4.1. Strengths and Limitations

For this study, several strengths and limitations can be identified. The first strength of this study is that it conceptualizes, operationalizes, and measures two alternative approaches to predicting health behaviour in health economics which were until now only hypothesized. The second strength of this study is that it identified and deployed reliable and valid instruments in order to measure the core concepts of this study, which are often deemed difficult to measure. The third strength of this study is that it analyses a sizeable final sample that represents an accurate cross-section of the Dutch population in terms of core demographics. Nonetheless, the final sample of this study might also be a source for some potential limitations as it only focuses on a Dutch population and presents a slight bias towards respondents with slightly higher levels of urbanization, making the results of this study less generalizable. The cross-sectional nature of this research might pose another limitation, as this type of research does not account for possible changes in the measured relationships between model variables over time.

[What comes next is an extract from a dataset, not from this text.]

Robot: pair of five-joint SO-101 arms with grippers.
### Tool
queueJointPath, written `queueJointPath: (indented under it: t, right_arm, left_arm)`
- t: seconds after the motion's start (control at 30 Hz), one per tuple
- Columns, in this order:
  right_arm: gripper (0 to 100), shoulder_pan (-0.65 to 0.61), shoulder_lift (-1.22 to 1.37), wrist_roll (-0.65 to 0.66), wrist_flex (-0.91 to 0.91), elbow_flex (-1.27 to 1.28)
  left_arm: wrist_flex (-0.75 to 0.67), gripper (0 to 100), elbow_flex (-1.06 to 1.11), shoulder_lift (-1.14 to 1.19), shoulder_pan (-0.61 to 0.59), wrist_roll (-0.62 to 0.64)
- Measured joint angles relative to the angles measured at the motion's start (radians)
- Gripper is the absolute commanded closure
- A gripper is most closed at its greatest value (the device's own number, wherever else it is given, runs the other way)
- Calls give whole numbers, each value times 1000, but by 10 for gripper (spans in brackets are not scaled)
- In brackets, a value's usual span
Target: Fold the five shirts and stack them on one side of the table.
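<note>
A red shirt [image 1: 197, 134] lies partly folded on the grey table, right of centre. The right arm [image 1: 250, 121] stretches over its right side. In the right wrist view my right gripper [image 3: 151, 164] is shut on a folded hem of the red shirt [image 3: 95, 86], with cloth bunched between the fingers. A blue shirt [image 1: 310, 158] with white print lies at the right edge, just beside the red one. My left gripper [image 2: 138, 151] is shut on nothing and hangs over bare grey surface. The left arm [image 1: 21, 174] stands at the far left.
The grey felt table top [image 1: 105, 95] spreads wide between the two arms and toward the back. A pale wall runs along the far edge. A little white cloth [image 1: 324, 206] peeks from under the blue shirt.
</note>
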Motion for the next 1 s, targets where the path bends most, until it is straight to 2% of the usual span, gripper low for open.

4.2. Practical Implications

The results of this study have several implications for health economic practice. If the substitutive approach is applied in practice, it implies that new guidelines for conducting health economic evaluations have to be established and followed. If the complementary approach is applied in practice, it implies that current health economic valuation procedures and studies should take into account the additional measurement and integration of other types of utility. Although these changes in or expansions of measurement and valuation efforts might imply that health economic evaluations become more cost-, time-, and labour-intensive, they could also generate results that are more accurate, precise, and realistic.

4.3. Future Research

The results of this study inspire several avenues for further exploration that might be worth pursuing. If a substitutive approach is pursued, an important avenue for further exploration should be addressed that relates to investigating a roadmap to replacing the current type of utility measurement and valuation with a new type of utility measurement and valuation. If a complementary approach is pursued, another important avenue for further exploration should be addressed that relates to investigating ways to integrate different types of utility measurements, values, and dimensions into one composite indicator that can be deployed in health economic theory and practice. If either a substitutive approach or complementary approach is pursued, a final important avenue for further exploration should be addressed that relates to examining and co-creating new guidelines and requirements for conducting health economic evaluations and conceiving of, for instance, quality-adjusted life years.

5. Conclusions

During this study, it has become clear that the standard approach to predicting health behaviour in health economics accounts for limited explained variance and leaves room for further enhancement. This necessary enhancement can be established by either applying the substitutive approach or the complementary approach, which both explain more variance in health behaviour. However, within these broad predictive approaches, different configurations of predictors might be selected, based on different applications, priorities, and perspectives. Although these considerations may vary, it should be mentioned that maintaining a certain degree of parsimony in the preferred configuration of predictors is necessary for both pragmatic as well as methodological reasons. Moreover, it should be remarked that projected utility has a particularly strong effect on and explained variance in health behaviour, which may be beneficial to the development of more accurate and effective health policies.

Author Contributions

Conceptualization, D.S.E.B., E.A.G.G. and S.B.; methodology, D.S.E.B., E.A.G.G. and S.B.; software, D.S.E.B.; validation, D.S.E.B., E.A.G.G. and S.B.; formal analysis, D.S.E.B., E.A.G.G. and S.B.; investigation, D.S.E.B., E.A.G.G. and S.B.; resources, S.B. and M.v.A.; data curation, D.S.E.B., E.A.G.G. and S.B.; writing—original draft preparation, D.S.E.B.; writing—review and editing, E.A.G.G., S.B., P.P.T.J. and M.v.A.; visualization, D.S.E.B.; supervision, E.A.G.G., S.B., P.P.T.J. and M.v.A.; project administration, S.B. and M.v.A.; funding acquisition, S.B. and M.v.A. All authors have read and agreed to the published version of the manuscript.

Funding

The authors declare that this study received funding from Janssen-Cilag BV. The funder was not involved in the study design, collection, analysis, interpretation of data, the writing of this article or the decision to submit it for publication.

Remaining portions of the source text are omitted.